“The Man in the High Castle”: donde Hitler gobierna el mundo
Publicada el Jue, Oct 18, 2018

Por Mabel Salinas.

¿Alguna vez se han preguntado qué tanto hubiera cambiado nuestra realidad si un evento histórico hubiera sido diferente?, ¿Si Cristóbal Colón no se hubiera topado con América en su viaje a las Indias?, ¿Qué tal que Napoleón no hubiera perdido en Waterloo?, ¿Y si Hitler y su ideología supremacista recalcitrante hubieran triunfado en la Segunda Guerra Mundial? Esta atrocidad es la premisa de “The Man in the High Castle”, una de las series más exitosas de Amazon Prime Video.

En este mundo distópico, creado por Philip K. Dick en su novela homónima y trasladado a la televisión, las potencias del eje vencieron a los aliados y Estados Unidos se encuentra dividido en tres grandes zonas: los Estados del Pacífico en la costa oeste, los cuales son controlados por los japoneses; el Gran Reich con los nazis apoderados de la costa este, y la zona neutral abarrotada de peligros, clandestinidad y falta de oportunidades.

Dentro de la zona japonesa conocemos a Juliana Crain (Alexa Davalos), quien tras atestiguar la muerte de su hermana se ve involucrada en el movimiento de resistencia, en donde también hay traiciones. En esta travesía conoce a Joe (Luke Kleintank), con el cual establece una conexión que pone en peligro su relación con Frank (Rupert Evans). Pero la importancia de la serie no está en el aspecto romántico, aunque sí es una importante línea argumental, sino en el resquebrajamiento de un mundo, del orden que conocemos y su habilidad para confrontarnos –y horrorizarnos– con lo que pudo ser. Mostrarnos las secuelas del sometimiento, la opresión, la conquista y la disolución de los derechos humanos.

A lo largo de las dos primeras temporadas, la creación de Frank Spotnitz se mueve entre la intriga política, el espionaje, la rivalidad entre la facción germana y nipona, la desconfianza generada entre estas dos grandes potencias a causa de una alianza desgastada, e incluso pequeñas pinceladas de ciencia ficción –aquí entran en juegos unos filmes anhelados por todas las partes– que cobran pleno sentido en la cuarta temporada, recién estrenada en la plataforma.

“The Man in the High Castle” recuerda a los postulados de Victor Frankl en “El hombre en busca de sentido”, pues a través de Juliana, quien entra en contacto con todas las aristas del conflicto, como si fuera un títere del destino, se establece la importancia de la libertad y la humanidad.
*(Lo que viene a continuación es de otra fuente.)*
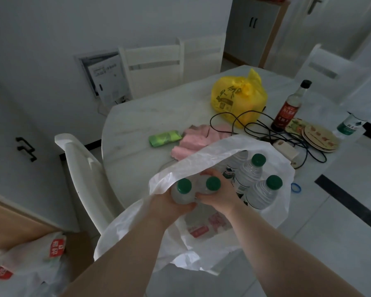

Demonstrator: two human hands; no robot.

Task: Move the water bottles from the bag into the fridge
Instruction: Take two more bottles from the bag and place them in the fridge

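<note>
Head, left hand (167,204), right hand (220,197) gripping bottles (183,195)

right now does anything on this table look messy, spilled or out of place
Nothing looks spilled or broken. What stands out is the black cables, sprawled in loose tangled loops over the table, with one crossing the pink cloth. The water bottles in the white bag sit caps up.

Bottles (250,172) half behind bag (212,155) rim
</note>
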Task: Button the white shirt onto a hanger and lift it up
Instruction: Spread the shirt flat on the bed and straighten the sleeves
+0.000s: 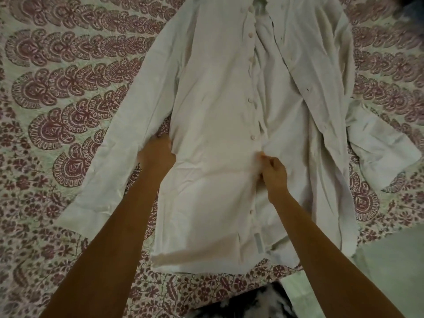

Incluso en los peores escenarios, incluso cuando todo parece perdido y la posibilidad de una nueva Guerra Mundial está latente, el ser humano es capaz de ejercer su libertad para hacer el bien, para respetar la vida y ser bondadoso hasta con sus enemigos.

Así, los personajes antagónicos tampoco embonan al 100 por ciento en el concepto de los clásicos villanos: tienen posturas contrapuestas, algunos de ellos son capaces de grandes vilezas, otros más luchan del lado de los “buenos”, pero en general cada quien vela por sus propios intereses, por aquello que considera adecuado, correcto u honorable. Por la serie desfilan torturadores y torturados, policías inclementes y ciervos obedientes, pero también se nos muestran sus complejidades y se les pone en situaciones en las cuales denotan humanidad. En pocas palabras, son personajes multidimensionales capaces de aniquilar, amar, perdonar o proteger a los suyos.

Rufus Sewell, quien da vida al Obergruppenführer John Smith, es la antípoda dramática de Juliana, pero también un gran actor que da vida a un extraordinario personaje: a la vez implacable, asesino y un padre de familia dedicado, con miedos y perturbaciones. Pese a su forma de actuar recalcitrante, y de ser un nazi, en ocasiones muestra un código de honor con el cual se podría compaginar. En contraparte, Frank, quien inicia siendo la pareja de Juliana, sufre un destino a la inversa: el dolor lo nubla a tal nivel que coquetea con la degradación.

Con toda su ficción, “The Man in the High Castle” deja una cosa en claro: incluso en un mundo gobernado por Hitler siempre hay lugar para la esperanza y la valentía, la defensa de lo ética y humanamente correcto. La serie lo expone sin caer en sentimentalismos ni sermones, sino por medio de una historia apasionante, entretenida, estremecedora y que retrata cómo el ser humano presenta las mismas flaquezas y fortalezas hasta en el peor de los contextos: con el peor villano de la historia en el poder.

 

Mabel Salinas es Directora Editorial de enlaButaca.com y colaboradora de Cine Premiere.